BEGIN Data provided

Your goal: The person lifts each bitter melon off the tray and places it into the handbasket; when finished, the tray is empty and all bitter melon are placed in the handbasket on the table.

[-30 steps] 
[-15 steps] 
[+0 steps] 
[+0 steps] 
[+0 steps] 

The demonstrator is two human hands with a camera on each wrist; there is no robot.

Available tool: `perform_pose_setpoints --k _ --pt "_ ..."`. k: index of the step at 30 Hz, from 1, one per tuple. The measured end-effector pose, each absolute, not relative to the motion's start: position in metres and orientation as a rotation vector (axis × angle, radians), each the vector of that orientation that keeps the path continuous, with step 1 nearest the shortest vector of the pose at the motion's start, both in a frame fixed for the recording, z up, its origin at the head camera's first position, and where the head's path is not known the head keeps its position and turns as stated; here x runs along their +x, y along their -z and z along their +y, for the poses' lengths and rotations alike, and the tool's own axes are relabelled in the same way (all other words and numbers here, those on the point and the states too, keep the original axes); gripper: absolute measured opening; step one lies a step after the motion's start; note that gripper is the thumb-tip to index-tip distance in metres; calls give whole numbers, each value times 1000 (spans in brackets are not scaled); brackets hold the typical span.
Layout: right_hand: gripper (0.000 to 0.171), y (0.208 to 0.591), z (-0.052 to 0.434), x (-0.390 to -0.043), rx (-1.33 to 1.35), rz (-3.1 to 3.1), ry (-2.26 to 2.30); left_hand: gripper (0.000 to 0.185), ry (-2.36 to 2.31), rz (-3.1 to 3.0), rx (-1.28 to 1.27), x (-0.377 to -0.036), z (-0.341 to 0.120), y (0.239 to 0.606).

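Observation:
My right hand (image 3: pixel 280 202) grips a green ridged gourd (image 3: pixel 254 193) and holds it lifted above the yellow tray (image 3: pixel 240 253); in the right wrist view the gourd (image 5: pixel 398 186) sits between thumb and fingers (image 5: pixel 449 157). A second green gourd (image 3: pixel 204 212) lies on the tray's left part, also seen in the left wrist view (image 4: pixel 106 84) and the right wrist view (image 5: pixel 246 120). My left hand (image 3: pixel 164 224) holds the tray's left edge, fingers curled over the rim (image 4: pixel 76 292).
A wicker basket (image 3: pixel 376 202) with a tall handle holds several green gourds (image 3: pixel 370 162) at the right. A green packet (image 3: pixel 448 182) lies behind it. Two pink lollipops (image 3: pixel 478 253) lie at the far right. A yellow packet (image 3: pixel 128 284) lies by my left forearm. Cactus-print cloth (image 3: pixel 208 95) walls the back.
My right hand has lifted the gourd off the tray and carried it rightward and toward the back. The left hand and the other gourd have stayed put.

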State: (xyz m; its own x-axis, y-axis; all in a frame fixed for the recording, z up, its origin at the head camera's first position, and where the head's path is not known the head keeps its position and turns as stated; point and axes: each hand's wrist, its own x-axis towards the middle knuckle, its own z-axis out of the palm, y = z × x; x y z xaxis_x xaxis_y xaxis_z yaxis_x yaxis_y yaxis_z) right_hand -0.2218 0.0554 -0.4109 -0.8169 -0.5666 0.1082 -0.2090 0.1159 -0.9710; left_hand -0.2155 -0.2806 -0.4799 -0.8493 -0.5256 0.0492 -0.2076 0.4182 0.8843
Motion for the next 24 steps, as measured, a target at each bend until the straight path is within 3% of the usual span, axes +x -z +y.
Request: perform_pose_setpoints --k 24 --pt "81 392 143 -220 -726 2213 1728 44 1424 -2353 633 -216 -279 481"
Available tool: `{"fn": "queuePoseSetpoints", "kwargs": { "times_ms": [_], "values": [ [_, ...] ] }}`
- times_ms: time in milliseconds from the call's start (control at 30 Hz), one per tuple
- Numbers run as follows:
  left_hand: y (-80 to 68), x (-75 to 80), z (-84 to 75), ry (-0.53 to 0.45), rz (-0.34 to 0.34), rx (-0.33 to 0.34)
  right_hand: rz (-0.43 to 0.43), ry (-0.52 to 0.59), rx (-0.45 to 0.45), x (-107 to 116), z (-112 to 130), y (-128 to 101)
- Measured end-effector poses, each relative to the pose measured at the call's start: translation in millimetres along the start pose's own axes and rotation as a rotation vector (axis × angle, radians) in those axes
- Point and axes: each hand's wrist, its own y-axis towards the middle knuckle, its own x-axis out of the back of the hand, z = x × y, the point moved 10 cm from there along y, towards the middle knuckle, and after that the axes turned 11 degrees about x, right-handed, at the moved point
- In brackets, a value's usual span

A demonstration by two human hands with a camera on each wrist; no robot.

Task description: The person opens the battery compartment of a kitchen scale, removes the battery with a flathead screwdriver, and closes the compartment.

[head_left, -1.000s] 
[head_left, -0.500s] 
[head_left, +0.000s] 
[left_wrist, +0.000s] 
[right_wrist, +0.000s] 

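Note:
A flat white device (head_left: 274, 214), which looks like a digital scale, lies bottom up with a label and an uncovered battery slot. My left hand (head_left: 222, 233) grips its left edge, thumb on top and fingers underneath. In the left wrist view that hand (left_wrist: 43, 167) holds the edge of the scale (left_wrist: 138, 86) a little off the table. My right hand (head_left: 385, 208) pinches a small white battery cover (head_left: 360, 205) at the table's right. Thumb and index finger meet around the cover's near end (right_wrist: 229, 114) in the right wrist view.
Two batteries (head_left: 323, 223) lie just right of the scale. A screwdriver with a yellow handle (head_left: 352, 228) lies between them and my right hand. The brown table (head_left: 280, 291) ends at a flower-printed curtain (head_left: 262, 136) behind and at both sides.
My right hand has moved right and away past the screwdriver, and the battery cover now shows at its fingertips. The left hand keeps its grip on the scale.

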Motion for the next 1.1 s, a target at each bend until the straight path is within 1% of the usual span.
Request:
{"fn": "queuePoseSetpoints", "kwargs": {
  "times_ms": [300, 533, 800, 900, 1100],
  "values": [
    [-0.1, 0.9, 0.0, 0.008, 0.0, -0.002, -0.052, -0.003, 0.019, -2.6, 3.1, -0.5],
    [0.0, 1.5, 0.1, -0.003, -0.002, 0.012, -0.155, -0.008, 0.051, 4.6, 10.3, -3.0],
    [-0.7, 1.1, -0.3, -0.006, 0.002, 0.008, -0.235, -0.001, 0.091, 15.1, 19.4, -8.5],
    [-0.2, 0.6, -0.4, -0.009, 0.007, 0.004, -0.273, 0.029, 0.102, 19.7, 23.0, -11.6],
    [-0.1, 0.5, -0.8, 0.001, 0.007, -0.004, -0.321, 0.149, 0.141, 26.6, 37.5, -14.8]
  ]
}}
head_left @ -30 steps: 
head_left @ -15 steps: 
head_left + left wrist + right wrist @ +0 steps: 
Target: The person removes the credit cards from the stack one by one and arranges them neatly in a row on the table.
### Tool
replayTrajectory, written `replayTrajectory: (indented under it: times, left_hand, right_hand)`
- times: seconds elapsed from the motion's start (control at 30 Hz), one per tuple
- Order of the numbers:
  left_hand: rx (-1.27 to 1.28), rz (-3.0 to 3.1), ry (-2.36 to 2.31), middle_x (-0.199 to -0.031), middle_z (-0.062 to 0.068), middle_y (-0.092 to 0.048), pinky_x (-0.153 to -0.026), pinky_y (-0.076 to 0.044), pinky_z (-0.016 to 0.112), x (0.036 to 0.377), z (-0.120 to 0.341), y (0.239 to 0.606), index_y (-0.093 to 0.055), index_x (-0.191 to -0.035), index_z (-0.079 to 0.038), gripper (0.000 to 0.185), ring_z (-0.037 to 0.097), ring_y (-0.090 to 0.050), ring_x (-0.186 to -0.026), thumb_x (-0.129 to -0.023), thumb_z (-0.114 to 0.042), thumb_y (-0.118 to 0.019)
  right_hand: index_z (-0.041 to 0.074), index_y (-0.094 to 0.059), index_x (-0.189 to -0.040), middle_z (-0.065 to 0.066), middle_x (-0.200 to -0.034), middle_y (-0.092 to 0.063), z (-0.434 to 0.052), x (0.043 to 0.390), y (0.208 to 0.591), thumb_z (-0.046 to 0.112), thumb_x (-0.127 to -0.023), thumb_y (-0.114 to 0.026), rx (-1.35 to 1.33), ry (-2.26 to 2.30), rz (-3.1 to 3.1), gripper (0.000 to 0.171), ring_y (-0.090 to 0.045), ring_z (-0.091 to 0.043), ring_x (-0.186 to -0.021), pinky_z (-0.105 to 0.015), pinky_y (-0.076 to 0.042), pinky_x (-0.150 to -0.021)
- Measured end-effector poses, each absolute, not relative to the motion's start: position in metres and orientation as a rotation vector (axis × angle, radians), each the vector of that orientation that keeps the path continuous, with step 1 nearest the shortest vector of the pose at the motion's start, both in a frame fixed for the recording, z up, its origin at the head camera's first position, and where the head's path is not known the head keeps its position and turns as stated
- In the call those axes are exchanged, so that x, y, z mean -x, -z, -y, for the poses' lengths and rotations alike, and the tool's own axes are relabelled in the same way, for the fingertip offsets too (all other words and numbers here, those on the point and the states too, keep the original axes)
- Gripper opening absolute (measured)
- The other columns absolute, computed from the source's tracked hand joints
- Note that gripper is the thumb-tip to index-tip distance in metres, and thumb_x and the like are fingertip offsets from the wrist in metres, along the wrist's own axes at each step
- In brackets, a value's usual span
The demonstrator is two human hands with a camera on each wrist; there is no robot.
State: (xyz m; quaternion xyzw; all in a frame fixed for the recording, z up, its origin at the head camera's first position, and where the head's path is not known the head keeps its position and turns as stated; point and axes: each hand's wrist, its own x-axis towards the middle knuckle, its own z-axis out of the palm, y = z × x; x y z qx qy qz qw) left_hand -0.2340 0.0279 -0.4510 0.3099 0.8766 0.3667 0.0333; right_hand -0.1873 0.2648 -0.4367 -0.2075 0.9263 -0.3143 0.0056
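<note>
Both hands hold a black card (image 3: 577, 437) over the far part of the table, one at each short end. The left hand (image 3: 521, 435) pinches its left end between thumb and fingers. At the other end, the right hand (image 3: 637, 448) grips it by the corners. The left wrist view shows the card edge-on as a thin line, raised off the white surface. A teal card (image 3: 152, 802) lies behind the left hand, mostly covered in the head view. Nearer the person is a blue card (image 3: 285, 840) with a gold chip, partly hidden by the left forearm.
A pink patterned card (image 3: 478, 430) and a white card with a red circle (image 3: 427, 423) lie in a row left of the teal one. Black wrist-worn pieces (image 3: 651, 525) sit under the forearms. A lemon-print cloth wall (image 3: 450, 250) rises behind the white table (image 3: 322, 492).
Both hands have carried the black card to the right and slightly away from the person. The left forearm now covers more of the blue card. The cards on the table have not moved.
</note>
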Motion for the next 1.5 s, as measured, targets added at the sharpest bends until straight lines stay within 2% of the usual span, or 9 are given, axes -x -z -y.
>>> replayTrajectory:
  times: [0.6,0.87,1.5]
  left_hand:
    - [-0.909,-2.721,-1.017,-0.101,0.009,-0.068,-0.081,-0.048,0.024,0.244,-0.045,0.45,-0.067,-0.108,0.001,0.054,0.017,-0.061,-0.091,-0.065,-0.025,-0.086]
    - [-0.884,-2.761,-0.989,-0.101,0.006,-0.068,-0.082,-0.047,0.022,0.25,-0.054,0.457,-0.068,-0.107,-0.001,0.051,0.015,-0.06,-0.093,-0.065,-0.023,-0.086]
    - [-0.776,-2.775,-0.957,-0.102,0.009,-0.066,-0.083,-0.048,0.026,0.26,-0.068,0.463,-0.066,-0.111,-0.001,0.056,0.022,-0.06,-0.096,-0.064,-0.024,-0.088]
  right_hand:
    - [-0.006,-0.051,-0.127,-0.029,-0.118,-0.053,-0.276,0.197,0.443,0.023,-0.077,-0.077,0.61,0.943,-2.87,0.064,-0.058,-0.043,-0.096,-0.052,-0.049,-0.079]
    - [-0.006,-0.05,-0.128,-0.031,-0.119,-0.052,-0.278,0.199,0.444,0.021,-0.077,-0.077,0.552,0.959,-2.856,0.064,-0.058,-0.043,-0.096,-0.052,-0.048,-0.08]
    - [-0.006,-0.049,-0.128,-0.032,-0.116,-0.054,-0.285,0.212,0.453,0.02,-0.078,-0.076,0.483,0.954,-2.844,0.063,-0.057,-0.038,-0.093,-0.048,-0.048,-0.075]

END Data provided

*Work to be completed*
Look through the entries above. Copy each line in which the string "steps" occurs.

*Answer space*
[-30 steps] 
[-15 steps] 
[+0 steps] 
[+0 steps] 
[+0 steps] 
Motion for the next 24 steps, as measured, a target at each bend until the straight path is within 3% of the usual span, axes +x -z +y.
head_left @ -30 steps: 
head_left @ -15 steps: 
head_left + left wrist + right wrist @ +0 steps: 

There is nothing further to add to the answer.